Among the lines below, keep only those from the one containing "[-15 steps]" through the one containing "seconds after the", and reproduce them exactly.

- _Given data_
━━━━━━━━━━

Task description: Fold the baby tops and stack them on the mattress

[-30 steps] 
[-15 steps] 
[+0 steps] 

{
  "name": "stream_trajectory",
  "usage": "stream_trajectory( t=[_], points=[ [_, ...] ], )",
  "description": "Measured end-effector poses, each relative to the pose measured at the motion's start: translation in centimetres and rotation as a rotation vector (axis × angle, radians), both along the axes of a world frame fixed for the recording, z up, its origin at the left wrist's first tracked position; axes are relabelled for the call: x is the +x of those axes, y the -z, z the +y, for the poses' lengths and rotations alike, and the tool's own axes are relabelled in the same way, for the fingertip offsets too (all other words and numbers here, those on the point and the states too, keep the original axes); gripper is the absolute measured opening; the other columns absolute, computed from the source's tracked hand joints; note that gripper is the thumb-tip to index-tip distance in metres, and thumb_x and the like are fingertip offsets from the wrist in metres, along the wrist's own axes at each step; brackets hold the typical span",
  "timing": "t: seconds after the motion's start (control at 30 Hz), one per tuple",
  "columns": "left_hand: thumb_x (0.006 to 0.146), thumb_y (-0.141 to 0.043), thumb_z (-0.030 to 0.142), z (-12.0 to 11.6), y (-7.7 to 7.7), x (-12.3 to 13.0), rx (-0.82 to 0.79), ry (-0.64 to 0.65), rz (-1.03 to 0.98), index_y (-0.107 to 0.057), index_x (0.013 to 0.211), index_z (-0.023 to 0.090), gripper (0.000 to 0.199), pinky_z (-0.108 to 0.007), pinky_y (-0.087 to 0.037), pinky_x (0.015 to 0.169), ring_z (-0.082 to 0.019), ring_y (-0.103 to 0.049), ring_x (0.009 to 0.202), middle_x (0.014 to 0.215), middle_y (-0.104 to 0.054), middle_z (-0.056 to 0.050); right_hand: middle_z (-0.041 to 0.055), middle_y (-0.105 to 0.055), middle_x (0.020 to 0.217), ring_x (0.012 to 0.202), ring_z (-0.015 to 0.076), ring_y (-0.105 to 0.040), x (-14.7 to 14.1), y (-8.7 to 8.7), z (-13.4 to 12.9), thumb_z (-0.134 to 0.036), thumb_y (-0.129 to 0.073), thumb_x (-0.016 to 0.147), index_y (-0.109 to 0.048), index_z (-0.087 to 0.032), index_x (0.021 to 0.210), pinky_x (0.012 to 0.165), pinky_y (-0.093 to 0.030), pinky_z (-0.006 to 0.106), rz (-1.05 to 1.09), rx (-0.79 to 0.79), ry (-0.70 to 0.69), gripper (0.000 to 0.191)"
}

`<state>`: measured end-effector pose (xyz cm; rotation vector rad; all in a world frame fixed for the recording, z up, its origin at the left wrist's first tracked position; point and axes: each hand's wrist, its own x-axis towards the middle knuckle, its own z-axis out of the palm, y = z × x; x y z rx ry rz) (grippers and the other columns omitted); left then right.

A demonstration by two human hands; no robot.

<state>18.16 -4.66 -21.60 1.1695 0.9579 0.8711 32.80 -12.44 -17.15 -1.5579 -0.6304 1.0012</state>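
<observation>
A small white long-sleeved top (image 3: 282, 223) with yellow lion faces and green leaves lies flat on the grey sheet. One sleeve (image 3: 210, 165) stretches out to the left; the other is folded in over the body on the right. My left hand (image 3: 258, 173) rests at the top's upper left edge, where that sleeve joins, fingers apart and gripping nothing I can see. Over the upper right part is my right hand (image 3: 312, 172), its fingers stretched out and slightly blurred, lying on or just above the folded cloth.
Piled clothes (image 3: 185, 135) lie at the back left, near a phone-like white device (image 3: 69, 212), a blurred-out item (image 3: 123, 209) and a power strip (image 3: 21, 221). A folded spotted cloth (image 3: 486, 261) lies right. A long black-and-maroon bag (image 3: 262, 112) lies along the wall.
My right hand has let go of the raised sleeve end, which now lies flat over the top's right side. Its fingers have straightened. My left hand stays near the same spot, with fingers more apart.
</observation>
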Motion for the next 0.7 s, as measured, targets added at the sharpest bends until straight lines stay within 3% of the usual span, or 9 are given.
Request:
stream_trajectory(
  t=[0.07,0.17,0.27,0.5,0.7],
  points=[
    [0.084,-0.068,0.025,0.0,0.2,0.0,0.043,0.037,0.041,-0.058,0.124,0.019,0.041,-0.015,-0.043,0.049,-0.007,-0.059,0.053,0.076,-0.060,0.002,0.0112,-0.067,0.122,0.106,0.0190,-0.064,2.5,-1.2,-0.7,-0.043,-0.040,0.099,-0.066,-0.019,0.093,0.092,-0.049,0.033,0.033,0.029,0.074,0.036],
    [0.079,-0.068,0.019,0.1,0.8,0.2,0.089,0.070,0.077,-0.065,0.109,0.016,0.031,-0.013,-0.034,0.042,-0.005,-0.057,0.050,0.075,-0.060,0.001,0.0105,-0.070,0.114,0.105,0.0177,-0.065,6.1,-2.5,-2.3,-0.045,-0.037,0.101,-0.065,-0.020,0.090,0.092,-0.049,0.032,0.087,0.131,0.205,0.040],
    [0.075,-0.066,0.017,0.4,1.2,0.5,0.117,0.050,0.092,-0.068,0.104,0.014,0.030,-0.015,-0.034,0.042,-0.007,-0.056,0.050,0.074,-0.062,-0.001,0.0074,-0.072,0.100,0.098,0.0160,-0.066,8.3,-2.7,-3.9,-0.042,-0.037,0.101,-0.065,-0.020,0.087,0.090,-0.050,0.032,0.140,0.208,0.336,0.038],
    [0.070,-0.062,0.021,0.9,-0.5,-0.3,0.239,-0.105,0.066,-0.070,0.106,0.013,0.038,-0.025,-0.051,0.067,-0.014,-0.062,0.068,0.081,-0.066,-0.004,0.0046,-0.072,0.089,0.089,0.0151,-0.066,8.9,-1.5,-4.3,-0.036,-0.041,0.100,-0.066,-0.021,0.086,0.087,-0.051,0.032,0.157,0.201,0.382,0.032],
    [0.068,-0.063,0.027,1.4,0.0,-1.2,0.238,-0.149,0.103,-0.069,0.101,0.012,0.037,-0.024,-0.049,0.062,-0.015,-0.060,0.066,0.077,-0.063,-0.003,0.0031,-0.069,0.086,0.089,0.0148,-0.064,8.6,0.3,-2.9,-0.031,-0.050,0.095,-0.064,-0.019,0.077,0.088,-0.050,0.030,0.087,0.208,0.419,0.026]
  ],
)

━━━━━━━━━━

- _Answer_
[-15 steps] 
[+0 steps] 

{
  "name": "stream_trajectory",
  "usage": "stream_trajectory( t=[_], points=[ [_, ...] ], )",
  "description": "Measured end-effector poses, each relative to the pose measured at the motion's start: translation in centimetres and rotation as a rotation vector (axis × angle, radians), both along the axes of a world frame fixed for the recording, z up, its origin at the left wrist's first tracked position; axes are relabelled for the call: x is the +x of those axes, y the -z, z the +y, for the poses' lengths and rotations alike, and the tool's own axes are relabelled in the same way, for the fingertip offsets too (all other words and numbers here, those on the point and the states too, keep the original axes); gripper is the absolute measured opening; the other columns absolute, computed from the source's tracked hand joints; note that gripper is the thumb-tip to index-tip distance in metres, and thumb_x and the like are fingertip offsets from the wrist in metres, along the wrist's own axes at each step; brackets hold the typical span",
  "timing": "t: seconds after the motion's start (control at 30 Hz), one per tuple",

Work on this exercise is now complete.